Use permissions module for this.

You can use it in two variants:

1. with OpenSIPS’ text config files register.allow and register.deny (similar to Unix hosts.allow and hosts.deny).
In this case you should use module’s function ‘allow_register

Example of blocking REGISTERs from 10.145.13.49 IP address:

register.deny file:

ALL : "^sip:.*10\.145\.13\.49"
ALL : "^sip:.*0*10\.145\.0*13\.0*49"   # this is to prevent bypassing
                                       # by the insertion of one or more '0' in the IP address

register.allow file is empty (allow everything except those in .deny file).

OpenSIPS script snippet:

	if ( is_method("REGISTER") ) {
		if (allow_register("register")) {
			save("location");
			exit;
		} else {
			sl_send_reply("403", "Forbidden registration from your IP v2");
			exit;
		}
	}

But this method has one big disadvantage – you need to restart OpenSIPS each time you edit register.allow/register.deny.
OpenSIPS ‘permissions’ module has a MI function ‘address_reload‘ but it reloads the table (see below), not the allow/deny files.
So, it’s more cool to use the second variant, go on reading!..
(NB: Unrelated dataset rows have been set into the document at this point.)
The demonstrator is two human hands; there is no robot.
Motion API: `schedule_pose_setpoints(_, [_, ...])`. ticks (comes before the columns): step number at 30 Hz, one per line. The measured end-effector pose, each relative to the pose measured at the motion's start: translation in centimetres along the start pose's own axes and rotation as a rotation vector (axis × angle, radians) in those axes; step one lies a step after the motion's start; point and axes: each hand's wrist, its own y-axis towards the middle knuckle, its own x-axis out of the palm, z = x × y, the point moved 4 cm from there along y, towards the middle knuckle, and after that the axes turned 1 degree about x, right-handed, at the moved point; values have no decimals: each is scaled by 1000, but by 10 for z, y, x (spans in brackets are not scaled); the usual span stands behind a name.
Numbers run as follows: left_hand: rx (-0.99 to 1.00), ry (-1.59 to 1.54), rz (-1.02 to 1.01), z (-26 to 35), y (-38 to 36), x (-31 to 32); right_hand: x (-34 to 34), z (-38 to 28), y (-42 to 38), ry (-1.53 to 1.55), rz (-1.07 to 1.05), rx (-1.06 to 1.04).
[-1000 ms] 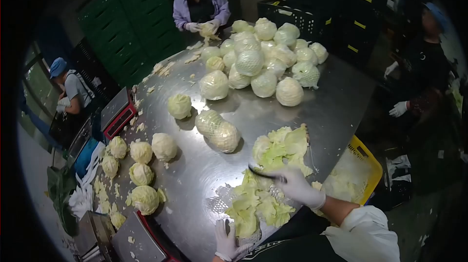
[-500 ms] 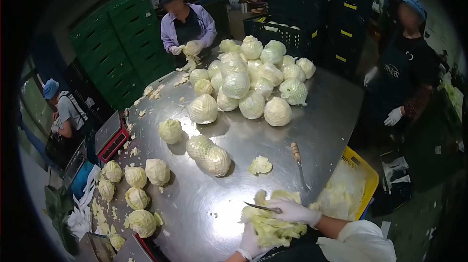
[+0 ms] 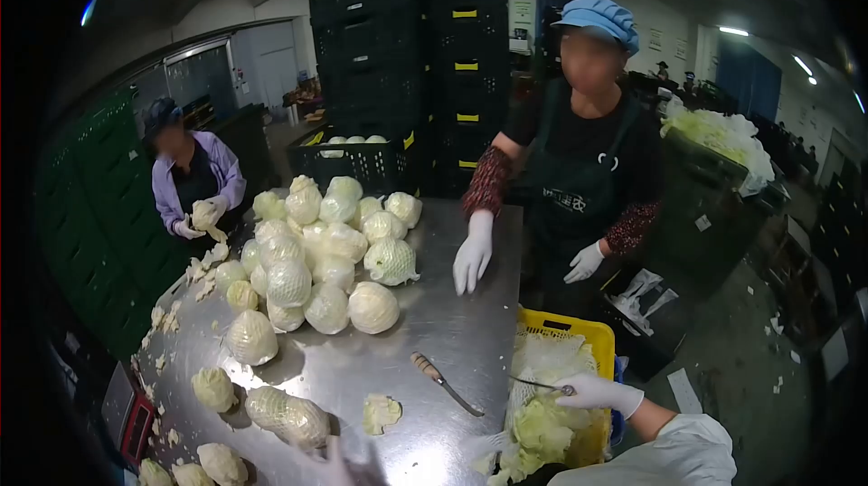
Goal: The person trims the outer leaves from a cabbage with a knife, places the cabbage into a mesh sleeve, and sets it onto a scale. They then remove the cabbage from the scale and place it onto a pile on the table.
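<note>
My right hand (image 3: 599,394) is closed around the handle of a thin-bladed knife (image 3: 535,384), above the yellow crate (image 3: 592,328). Pale green cabbage leaves (image 3: 541,427) lie in that crate beneath the blade. Low in the picture, my left hand (image 3: 333,466) is smeared by motion, so its fingers cannot be made out. It is nearest to a pair of cabbages in netting (image 3: 287,415) lying end to end on the steel table (image 3: 429,310). A loose leaf (image 3: 381,413) and a second knife with a wooden handle (image 3: 425,364) lie on the tabletop.
A large pile of cabbages (image 3: 312,255) covers the table's far side, with several more at lower left. Across the table, a co-worker's gloved hand (image 3: 473,255) reaches over its edge. Another person (image 3: 194,174) handles a cabbage. Dark crates (image 3: 366,43) are stacked behind.
The view has turned right. My right hand has moved over the yellow crate with the knife; the leaf bunch has left my hands. My left hand is now beside the netted cabbages. A co-worker's arm has extended.
</note>
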Motion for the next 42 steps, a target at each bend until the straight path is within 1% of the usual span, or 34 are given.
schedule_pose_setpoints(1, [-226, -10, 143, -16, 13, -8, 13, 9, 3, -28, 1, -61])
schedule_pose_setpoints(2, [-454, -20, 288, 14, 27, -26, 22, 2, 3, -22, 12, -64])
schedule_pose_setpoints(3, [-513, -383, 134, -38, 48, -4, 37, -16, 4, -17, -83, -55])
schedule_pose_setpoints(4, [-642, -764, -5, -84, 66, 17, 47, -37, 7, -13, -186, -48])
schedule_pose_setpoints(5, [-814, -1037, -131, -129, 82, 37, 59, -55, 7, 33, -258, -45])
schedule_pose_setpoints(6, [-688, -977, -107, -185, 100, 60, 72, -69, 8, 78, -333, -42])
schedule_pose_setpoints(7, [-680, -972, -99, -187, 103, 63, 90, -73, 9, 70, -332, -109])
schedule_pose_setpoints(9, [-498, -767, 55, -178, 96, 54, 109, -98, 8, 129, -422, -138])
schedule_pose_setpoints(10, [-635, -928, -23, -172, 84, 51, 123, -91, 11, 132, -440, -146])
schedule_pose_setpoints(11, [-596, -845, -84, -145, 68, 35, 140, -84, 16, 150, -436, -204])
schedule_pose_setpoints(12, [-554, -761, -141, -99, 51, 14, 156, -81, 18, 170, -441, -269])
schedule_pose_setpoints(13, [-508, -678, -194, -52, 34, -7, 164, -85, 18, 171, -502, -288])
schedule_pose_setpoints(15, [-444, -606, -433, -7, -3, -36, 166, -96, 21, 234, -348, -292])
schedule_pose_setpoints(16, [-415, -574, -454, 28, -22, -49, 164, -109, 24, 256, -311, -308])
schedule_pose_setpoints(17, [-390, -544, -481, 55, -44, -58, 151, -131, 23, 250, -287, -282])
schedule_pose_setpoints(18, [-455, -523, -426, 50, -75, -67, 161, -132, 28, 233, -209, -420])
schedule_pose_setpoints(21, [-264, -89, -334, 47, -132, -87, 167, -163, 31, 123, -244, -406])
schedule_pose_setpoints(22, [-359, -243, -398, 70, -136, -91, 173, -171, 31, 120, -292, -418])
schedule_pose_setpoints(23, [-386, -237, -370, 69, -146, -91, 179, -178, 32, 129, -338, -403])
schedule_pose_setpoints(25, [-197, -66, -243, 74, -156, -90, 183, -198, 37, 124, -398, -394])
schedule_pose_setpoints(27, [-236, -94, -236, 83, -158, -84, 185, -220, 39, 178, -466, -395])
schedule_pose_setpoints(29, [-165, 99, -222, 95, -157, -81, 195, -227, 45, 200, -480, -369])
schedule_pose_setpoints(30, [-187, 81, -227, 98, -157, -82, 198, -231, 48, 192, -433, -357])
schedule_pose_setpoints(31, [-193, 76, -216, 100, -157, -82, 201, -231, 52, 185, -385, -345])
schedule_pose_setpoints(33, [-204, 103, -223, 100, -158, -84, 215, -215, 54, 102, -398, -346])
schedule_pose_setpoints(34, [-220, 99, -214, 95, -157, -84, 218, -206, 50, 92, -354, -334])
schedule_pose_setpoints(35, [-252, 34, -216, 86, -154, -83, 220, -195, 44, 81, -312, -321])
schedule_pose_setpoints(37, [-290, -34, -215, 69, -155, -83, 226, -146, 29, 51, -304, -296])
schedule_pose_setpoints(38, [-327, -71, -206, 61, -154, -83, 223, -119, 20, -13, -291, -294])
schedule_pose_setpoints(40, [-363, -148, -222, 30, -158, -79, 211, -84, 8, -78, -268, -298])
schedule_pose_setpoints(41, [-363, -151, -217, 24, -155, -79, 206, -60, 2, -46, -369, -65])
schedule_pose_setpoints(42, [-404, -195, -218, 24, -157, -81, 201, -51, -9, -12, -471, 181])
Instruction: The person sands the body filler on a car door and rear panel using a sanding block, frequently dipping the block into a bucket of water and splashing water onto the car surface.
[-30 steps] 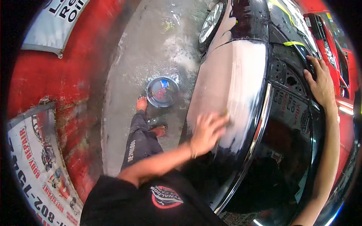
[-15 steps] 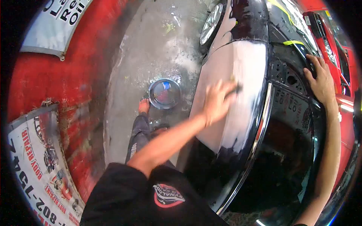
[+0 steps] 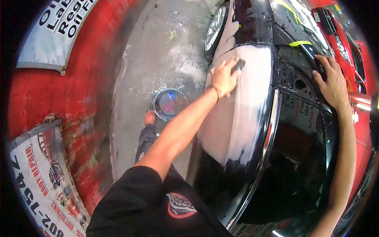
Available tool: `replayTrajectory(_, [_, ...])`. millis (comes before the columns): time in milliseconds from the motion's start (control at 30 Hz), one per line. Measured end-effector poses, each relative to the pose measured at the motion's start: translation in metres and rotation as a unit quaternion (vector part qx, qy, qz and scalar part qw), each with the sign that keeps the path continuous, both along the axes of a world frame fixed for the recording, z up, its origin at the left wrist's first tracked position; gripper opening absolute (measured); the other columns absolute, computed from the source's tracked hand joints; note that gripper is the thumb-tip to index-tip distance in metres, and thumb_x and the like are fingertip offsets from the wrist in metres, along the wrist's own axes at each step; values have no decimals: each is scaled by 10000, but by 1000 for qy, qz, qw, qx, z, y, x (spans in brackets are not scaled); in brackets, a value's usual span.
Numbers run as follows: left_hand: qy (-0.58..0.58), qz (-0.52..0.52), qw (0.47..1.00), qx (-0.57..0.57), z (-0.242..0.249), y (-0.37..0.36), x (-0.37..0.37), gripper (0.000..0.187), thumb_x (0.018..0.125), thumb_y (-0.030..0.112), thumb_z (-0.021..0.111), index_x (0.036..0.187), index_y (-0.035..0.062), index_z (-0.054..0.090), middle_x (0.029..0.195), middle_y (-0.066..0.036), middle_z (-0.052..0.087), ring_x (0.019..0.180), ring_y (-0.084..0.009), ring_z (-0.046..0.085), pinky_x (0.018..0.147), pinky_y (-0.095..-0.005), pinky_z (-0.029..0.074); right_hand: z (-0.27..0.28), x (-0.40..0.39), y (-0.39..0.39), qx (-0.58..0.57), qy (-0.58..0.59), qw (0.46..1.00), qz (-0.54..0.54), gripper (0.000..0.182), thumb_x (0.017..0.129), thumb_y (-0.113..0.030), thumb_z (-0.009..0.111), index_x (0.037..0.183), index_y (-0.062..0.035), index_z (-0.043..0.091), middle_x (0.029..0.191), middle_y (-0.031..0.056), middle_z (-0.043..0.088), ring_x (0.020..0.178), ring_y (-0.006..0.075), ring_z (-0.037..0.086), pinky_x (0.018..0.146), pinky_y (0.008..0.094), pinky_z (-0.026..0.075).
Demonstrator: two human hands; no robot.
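My left hand [image 3: 224, 79] is closed on a small dark sanding block [image 3: 239, 65], with its fingers over the pale pinkish-white patch [image 3: 252, 94] on a black car door [image 3: 213, 168]. The block lies near the upper part of that patch, by the seam with the front fender. My right hand [image 3: 333, 81] rests on the car by the windshield pillar, its fingers spread and holding nothing. Below it is the dark side window [image 3: 296, 158], with a bright trim strip [image 3: 262, 168] along its lower edge.
A round basin of water [image 3: 179, 103] with something blue and reddish in it stands on the wet concrete floor [image 3: 134, 79] near my bare foot [image 3: 150, 117]. A front wheel [image 3: 215, 31] is ahead. Banners [image 3: 51, 173] hang on the red wall [image 3: 39, 94]. A red vehicle [image 3: 359, 122] stands beyond the car.
My left hand has moved up the pale patch with the block, toward the front fender. The right hand keeps its place on the car. The view has shifted slightly.
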State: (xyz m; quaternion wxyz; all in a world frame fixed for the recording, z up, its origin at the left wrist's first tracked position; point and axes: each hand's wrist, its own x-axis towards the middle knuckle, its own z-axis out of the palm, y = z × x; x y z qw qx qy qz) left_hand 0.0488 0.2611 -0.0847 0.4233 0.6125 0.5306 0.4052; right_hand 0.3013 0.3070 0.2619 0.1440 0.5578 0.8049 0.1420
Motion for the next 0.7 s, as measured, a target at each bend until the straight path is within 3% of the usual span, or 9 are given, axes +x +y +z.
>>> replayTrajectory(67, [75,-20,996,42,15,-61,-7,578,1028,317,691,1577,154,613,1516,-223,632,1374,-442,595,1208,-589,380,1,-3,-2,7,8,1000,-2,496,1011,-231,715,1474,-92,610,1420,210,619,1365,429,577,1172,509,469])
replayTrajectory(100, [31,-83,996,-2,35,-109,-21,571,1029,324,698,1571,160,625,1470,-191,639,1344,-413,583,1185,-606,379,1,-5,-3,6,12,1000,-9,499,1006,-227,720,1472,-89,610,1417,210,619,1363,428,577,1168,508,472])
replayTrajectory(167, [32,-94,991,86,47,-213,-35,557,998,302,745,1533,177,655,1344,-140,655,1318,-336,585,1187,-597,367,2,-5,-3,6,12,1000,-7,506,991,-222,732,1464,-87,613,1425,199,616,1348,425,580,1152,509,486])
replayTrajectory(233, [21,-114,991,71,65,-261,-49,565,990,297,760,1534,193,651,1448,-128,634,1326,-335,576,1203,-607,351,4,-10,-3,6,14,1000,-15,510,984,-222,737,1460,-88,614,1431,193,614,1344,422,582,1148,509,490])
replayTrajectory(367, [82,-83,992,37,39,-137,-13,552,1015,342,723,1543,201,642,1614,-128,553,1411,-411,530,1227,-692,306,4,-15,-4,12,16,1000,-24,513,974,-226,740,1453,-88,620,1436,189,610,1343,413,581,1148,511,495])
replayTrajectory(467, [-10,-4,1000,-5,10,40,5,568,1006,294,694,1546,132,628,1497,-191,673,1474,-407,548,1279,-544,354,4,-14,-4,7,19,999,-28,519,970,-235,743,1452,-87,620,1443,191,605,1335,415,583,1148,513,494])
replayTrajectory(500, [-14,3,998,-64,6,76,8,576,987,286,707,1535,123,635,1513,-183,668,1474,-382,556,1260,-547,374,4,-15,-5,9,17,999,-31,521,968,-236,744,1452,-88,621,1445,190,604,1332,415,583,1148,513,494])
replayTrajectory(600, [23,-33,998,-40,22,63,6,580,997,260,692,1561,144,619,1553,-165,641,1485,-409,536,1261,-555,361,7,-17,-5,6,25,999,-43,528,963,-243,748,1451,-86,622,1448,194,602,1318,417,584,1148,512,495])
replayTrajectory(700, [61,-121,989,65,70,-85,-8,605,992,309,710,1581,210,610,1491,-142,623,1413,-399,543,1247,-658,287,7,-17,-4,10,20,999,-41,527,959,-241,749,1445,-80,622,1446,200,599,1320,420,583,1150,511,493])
2. with DB table ‘address‘.
In this case you should use modules’ function ‘check_address

– register.allow and register.deny files are empty.
– add entries to ‘address’ table. In our case we’re using not real SQL DB but dbtext. So, this is how ‘/etc/opensips/dbtext/address’ file looks like:

voip-pbx-sbc ~ # cat /etc/opensips/dbtext/address 
id(int,auto) grp(int) ip(string) mask(int) port(int) proto(string) pattern(string,null) context_info(string,null)
1:0:10.84.2.0:24:0:any
2:0:10.145.13.5:32:0:any
3:0:10.145.13.49:32:0:any
4:0:10.145.14.0:24:0:any

WARNING: every time you add any new table, do not forget to add it’s version to another table ‘version’:

voip-pbx-sbc ~ # cat /etc/opensips/dbtext/version 
table_name(string) table_version(int) 
dispatcher:8
load_balancer:2
address:5

Firstly, I haven’t done it, and that’s why OpenSIPS could not start and I had this message in the system log:

ERROR:core:db_check_table_version: invalid version 0 for table address found, expected 5

So, the script snippet with the ‘check_address’ function:

	if ( is_method("REGISTER") ) {

		if(check_address("0","$si","0","any")) {
			save("location");
			exit;
		} else {
			sl_send_reply("403", "Forbidden registration from your IP v2");
			exit;
		}

	}

And here’s the magic! You may add IP-addresses or subnets to your DB or dbtext file and then run a MI command ‘address_reload‘ without restarting your high-loaded OpenSIPS.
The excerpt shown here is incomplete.